Why is everyone getting so fat?
There are several identifying factors behind the recent surge of obesity, but one of the major contributors is toxic food choices.  Diet-induced diseases, including obesity, account for the largest burden of chronic illnesses and health problems worldwide.  The current Western diet, characterized by foods that are highly processed, deficient in nutrient quality, and high in energy density, has Americans fat and sick as ever.  More Americans each day are forsaking healthy home-cooked meals, and are gorging on calorie-rich, nutrient-poor snacks, sodas and sweets when the dinner bell rings.  In fact, 90% of the money Americans spend on foods goes toward processed foods.
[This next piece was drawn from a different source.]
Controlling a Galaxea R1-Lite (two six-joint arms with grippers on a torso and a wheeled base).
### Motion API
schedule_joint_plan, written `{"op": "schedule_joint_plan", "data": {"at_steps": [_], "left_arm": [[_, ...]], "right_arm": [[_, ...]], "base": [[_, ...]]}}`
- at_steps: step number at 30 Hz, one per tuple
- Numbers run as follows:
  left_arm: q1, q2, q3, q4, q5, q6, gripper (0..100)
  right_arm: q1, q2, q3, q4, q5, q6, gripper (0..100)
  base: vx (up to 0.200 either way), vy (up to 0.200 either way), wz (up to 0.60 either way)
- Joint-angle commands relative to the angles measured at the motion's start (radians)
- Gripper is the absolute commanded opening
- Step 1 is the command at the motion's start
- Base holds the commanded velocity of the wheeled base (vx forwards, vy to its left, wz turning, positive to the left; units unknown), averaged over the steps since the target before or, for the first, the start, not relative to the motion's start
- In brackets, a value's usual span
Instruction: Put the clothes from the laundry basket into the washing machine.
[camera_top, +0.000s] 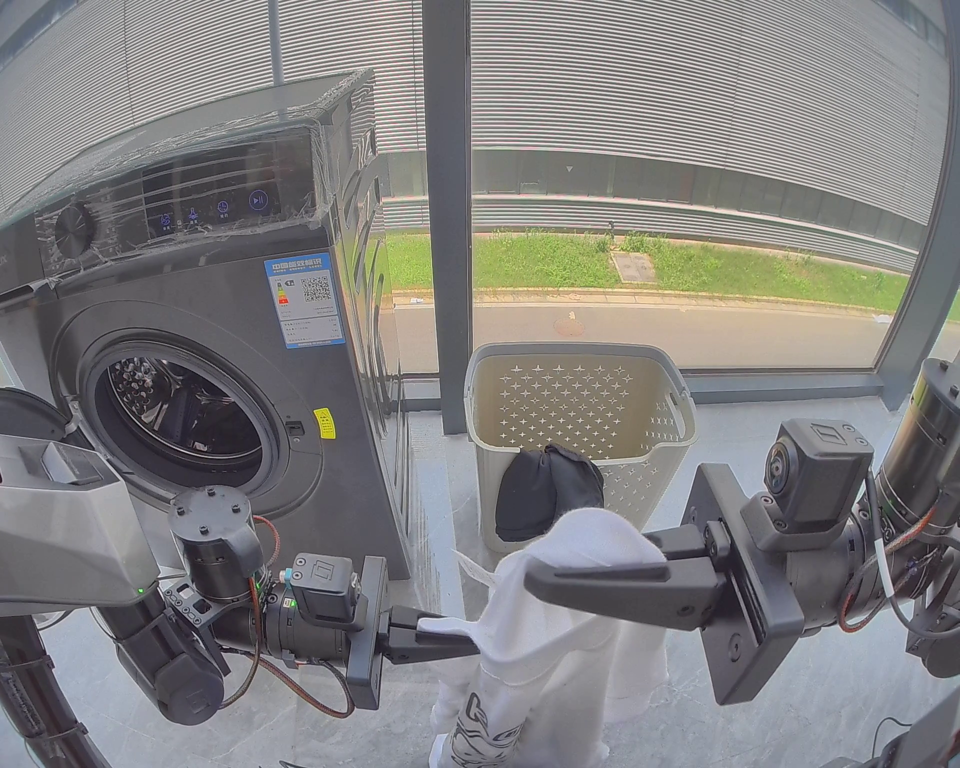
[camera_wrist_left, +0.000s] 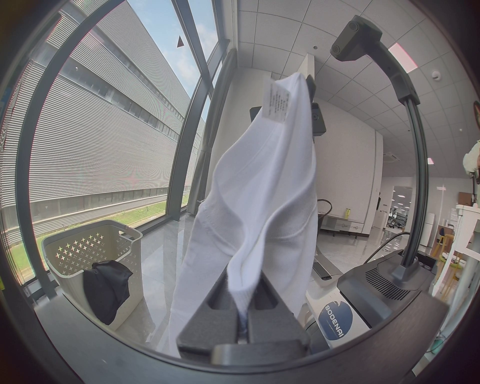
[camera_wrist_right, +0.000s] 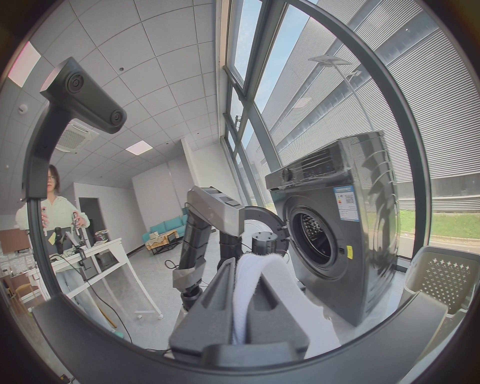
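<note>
Left pincer and right pincer clamp white garment bearing sewn tag.

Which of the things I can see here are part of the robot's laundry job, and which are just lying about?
Part of the job: white garment, gripped by left gripper and right gripper; black garment draped over the laundry basket rim; washing machine, door open.
Just lying about: white table; teal sofa.
</note>
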Motion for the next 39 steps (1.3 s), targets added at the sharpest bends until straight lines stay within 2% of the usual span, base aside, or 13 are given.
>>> {"op": "schedule_joint_plan", "data": {"at_steps": [1, 3, 4, 7, 9, 11, 15, 17, 19, 22, 29, 39], "left_arm": [[0.034, -0.046, -0.043, -0.011, 0.036, -0.027, 0], [0.054, -0.082, -0.09, -0.011, 0.089, -0.073, 0], [0.058, -0.093, -0.106, -0.011, 0.108, -0.083, 0], [0.064, -0.156, -0.19, -0.011, 0.224, -0.155, 0], [0.06, -0.188, -0.225, -0.011, 0.273, -0.185, 0], [0.054, -0.213, -0.245, -0.01, 0.299, -0.206, 0], [0.037, -0.236, -0.253, -0.005, 0.318, -0.212, 0], [0.005, -0.245, -0.262, -0.002, 0.358, -0.218, 0], [-0.031, -0.256, -0.284, 0.002, 0.393, -0.243, 0], [-0.067, -0.274, -0.308, 0.012, 0.418, -0.269, 0], [-0.112, -0.303, -0.222, 0.055, 0.433, -0.261, 0], [-0.113, -0.294, -0.21, 0.056, 0.433, -0.261, 0]], "right_arm": [[-0.118, 0.002, 0.044, 0.0, -0.027, -0.004, 0], [-0.204, -0.006, 0.058, 0.0, -0.027, -0.004, 0], [-0.225, -0.007, 0.06, 0.0, -0.027, -0.004, 0], [-0.322, -0.017, 0.067, 0.0, -0.027, -0.005, 0], [-0.374, -0.02, 0.07, 0.0, -0.028, -0.007, 0], [-0.416, -0.021, 0.076, 0.0, -0.027, -0.013, 0], [-0.44, -0.02, 0.081, 0.0, -0.027, -0.022, 0], [-0.442, -0.021, 0.081, 0.0, -0.027, -0.022, 0], [-0.442, -0.021, 0.072, 0.0, -0.025, -0.022, 0], [-0.442, -0.024, 0.06, 0.0, -0.025, -0.024, 0], [-0.472, -0.053, 0.044, 0.0, -0.025, -0.022, 0], [-0.471, -0.07, 0.044, 0.0, -0.021, -0.022, 0]], "base": [[0.0, 0.0, 0.0], [0.0, 0.0, 0.0], [0.0, 0.0, 0.0], [0.0, 0.0, 0.0], [0.0, 0.0, 0.0], [0.0, 0.0, 0.0], [0.0, 0.0, 0.0], [0.0, 0.0, 0.0], [0.0, 0.0, 0.0], [0.0, 0.0, 0.0], [0.0, 0.0, 0.0], [0.0, 0.0, 0.0]]}}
Why are processed foods so toxic?
Very simply, your body is unable to express optimal health when it is fed unnatural food.  Your body knows exactly what to do with food that grows from the ground and is found in nature, but it becomes confused when faced with mechanically altered foods.

The modern convenience foods of today – sugar and white flour products with hydrogenated vegetable oils – are key factors in the alarming rate of chronic degenerative diseases, learning disabilities, and dental disease.  These denatured, processed foods do not provide sufficient nutrients to allow anyone’s body, especially children’s, to reach full potential of health, nor the proper functioning of the immune, nervous, skeletal, digestive, and reproductive systems.

At the heart of the problem:  Sugar.  Refined sugars, or simple carbohydrates, provide no nutritional value to your body other than to provide calories.  When we consume processed carbohydrates such as white flour and sugar, it is absorbed rapidly into our systems and needs relatively no digestion time.  Our blood and cells get flooded with sugar, and the result is a physical disaster.

Many researchers believe refined or processed, high glucose foods are the major dietary cause of all degenerative disease.  The sugar surge depletes, replaces and uses up important vitamins, minerals and phytonutrients.  It quadruples adrenaline output, inhibits immune functioning, lowers metabolism, raises cholesterol, and increases triglycerides.  The glucose that is produced from refined foods gets stored as fat.  The conversion process not only causes fatty deposits on your body, but also in your cells, on your arteries, and on your heart.  Fat is even deposited in your liver, kidneys and other organs.  The constant bombardment of blood sugar raises your risk of obesity, diabetes, cardiovascular disease, arthritis, premature aging, and cancer.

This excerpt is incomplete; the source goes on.